**Task inputs**.
===

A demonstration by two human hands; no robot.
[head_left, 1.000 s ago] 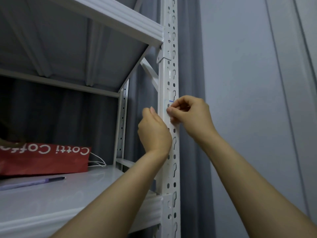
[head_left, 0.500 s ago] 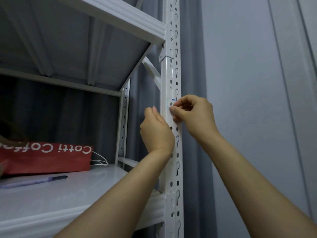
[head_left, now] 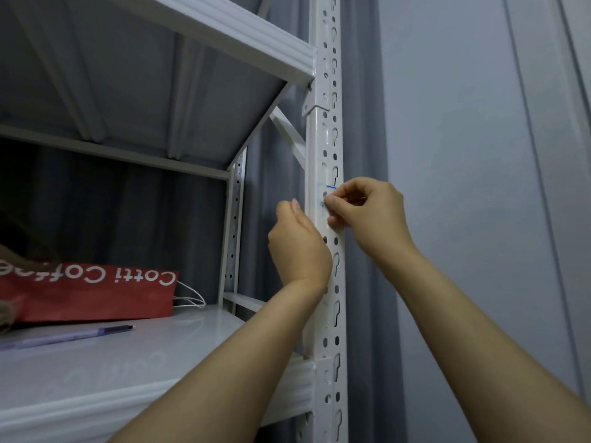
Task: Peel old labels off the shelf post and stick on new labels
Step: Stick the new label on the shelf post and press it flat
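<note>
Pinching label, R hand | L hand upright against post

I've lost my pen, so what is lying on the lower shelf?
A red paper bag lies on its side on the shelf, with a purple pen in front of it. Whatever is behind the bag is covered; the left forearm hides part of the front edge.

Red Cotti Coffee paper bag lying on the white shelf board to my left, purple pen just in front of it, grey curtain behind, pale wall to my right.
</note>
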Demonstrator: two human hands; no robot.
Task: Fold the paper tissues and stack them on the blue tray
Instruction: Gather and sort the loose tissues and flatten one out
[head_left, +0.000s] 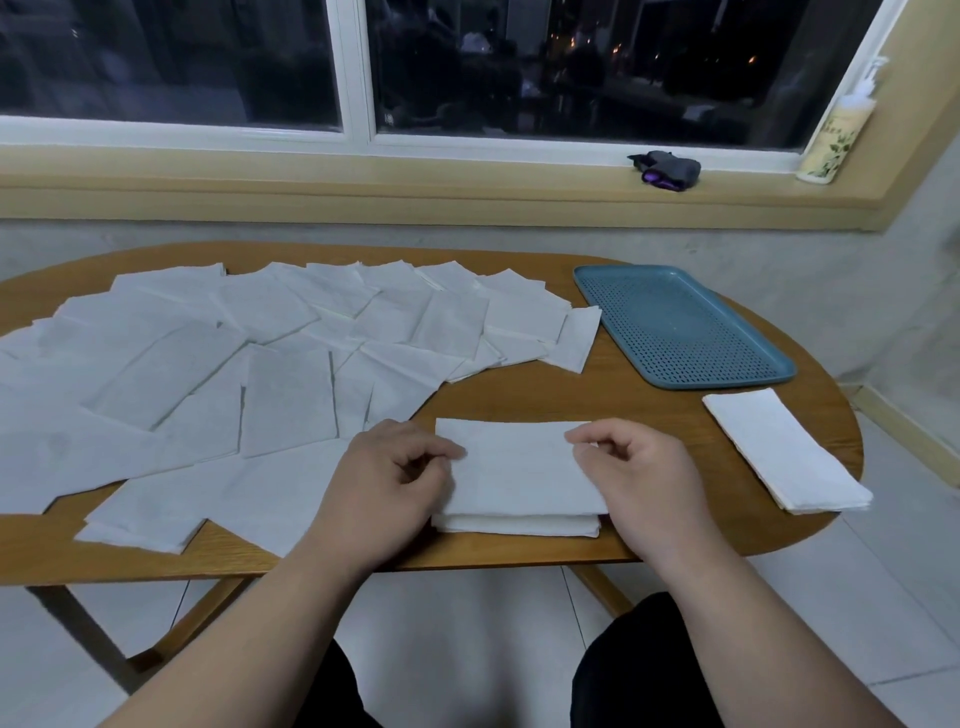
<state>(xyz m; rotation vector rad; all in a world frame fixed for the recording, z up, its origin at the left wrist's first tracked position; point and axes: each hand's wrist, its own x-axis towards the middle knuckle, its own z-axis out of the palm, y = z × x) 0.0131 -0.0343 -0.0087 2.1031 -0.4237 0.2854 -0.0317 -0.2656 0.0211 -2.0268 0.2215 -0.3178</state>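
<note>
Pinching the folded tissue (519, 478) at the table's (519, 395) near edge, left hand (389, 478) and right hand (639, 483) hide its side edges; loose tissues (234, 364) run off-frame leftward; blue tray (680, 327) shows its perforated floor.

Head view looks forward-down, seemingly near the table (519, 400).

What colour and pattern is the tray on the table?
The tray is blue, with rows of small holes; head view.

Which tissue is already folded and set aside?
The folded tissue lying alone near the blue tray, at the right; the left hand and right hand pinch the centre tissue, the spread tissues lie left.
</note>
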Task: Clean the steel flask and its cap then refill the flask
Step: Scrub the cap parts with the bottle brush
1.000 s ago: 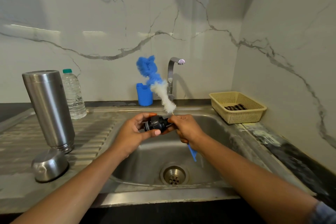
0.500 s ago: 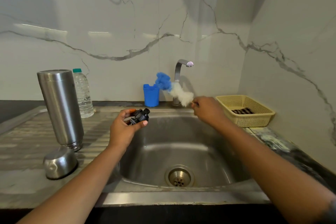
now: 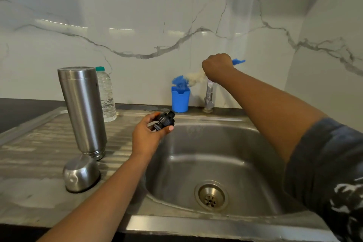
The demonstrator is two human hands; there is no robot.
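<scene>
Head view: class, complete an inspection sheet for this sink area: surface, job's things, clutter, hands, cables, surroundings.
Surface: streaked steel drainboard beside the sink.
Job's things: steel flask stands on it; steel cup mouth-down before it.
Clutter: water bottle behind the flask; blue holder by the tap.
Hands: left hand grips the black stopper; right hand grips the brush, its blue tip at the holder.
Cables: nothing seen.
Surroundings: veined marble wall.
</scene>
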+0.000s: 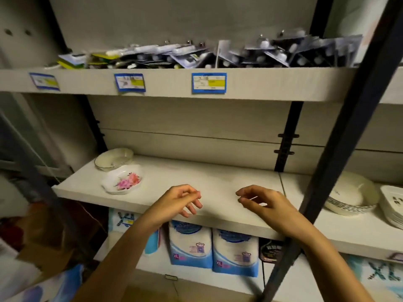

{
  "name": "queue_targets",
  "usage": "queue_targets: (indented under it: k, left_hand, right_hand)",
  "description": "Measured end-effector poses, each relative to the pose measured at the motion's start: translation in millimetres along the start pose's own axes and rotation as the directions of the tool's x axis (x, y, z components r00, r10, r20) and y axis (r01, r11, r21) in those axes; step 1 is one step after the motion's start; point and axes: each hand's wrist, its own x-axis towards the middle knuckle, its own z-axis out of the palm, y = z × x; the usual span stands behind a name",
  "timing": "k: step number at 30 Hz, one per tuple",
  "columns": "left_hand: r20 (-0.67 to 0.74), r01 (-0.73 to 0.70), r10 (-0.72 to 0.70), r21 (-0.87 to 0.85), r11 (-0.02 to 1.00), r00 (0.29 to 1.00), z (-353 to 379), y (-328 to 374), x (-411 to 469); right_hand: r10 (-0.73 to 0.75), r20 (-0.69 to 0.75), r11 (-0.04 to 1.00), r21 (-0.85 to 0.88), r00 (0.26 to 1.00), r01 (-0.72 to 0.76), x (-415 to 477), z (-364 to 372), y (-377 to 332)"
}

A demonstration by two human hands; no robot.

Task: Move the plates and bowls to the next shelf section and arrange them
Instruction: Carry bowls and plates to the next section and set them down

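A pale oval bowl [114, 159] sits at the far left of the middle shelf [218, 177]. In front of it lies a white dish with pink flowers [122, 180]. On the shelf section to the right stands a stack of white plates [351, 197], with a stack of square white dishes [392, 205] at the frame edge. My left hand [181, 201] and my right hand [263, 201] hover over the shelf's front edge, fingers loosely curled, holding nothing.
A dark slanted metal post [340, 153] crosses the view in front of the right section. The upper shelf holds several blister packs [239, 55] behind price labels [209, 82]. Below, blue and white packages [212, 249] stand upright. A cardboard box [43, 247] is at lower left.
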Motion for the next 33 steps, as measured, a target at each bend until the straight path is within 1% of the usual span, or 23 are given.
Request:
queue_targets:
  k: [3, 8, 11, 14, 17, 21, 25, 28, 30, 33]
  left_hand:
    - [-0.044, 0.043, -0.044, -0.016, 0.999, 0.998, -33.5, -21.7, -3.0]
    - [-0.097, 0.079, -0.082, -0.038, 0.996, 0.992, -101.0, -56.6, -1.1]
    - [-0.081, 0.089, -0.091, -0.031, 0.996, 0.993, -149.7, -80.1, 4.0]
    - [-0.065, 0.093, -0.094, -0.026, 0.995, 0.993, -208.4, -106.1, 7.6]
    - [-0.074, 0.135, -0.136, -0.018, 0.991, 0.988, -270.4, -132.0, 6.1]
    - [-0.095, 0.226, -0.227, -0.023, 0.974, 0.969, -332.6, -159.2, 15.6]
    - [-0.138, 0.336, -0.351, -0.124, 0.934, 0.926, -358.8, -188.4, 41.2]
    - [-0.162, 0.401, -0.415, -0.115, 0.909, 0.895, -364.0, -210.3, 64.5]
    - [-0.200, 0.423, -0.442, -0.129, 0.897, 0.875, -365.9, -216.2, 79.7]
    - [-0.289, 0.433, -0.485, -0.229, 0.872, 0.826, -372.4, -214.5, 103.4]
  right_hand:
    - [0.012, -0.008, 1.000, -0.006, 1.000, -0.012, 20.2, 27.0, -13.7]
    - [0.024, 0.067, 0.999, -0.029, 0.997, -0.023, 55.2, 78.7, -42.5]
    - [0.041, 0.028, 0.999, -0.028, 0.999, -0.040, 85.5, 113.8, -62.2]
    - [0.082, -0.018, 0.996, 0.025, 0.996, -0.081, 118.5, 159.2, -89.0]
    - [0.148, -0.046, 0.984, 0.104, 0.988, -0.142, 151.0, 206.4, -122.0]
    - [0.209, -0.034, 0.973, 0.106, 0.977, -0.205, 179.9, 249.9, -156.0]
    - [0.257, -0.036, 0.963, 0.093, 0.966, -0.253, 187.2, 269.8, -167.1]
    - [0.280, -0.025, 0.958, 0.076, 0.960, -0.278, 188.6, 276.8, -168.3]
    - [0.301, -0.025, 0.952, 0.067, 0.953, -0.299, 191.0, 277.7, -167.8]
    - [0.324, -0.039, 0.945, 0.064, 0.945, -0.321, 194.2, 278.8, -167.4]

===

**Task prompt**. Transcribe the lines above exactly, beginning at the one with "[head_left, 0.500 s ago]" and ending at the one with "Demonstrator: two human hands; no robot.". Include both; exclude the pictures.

**Expected answer**.
[head_left, 0.500 s ago] 
[head_left, now] 
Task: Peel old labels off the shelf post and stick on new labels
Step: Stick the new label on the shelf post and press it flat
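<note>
Pinching label, R hand | L hand upright against post

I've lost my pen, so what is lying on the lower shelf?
A red paper bag lies on its side on the shelf, with a purple pen in front of it. Whatever is behind the bag is covered; the left forearm hides part of the front edge.

Red Cotti Coffee paper bag lying on the white shelf board to my left, purple pen just in front of it, grey curtain behind, pale wall to my right.
</note>
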Demonstrator: two human hands; no robot.

This output contains the complete answer.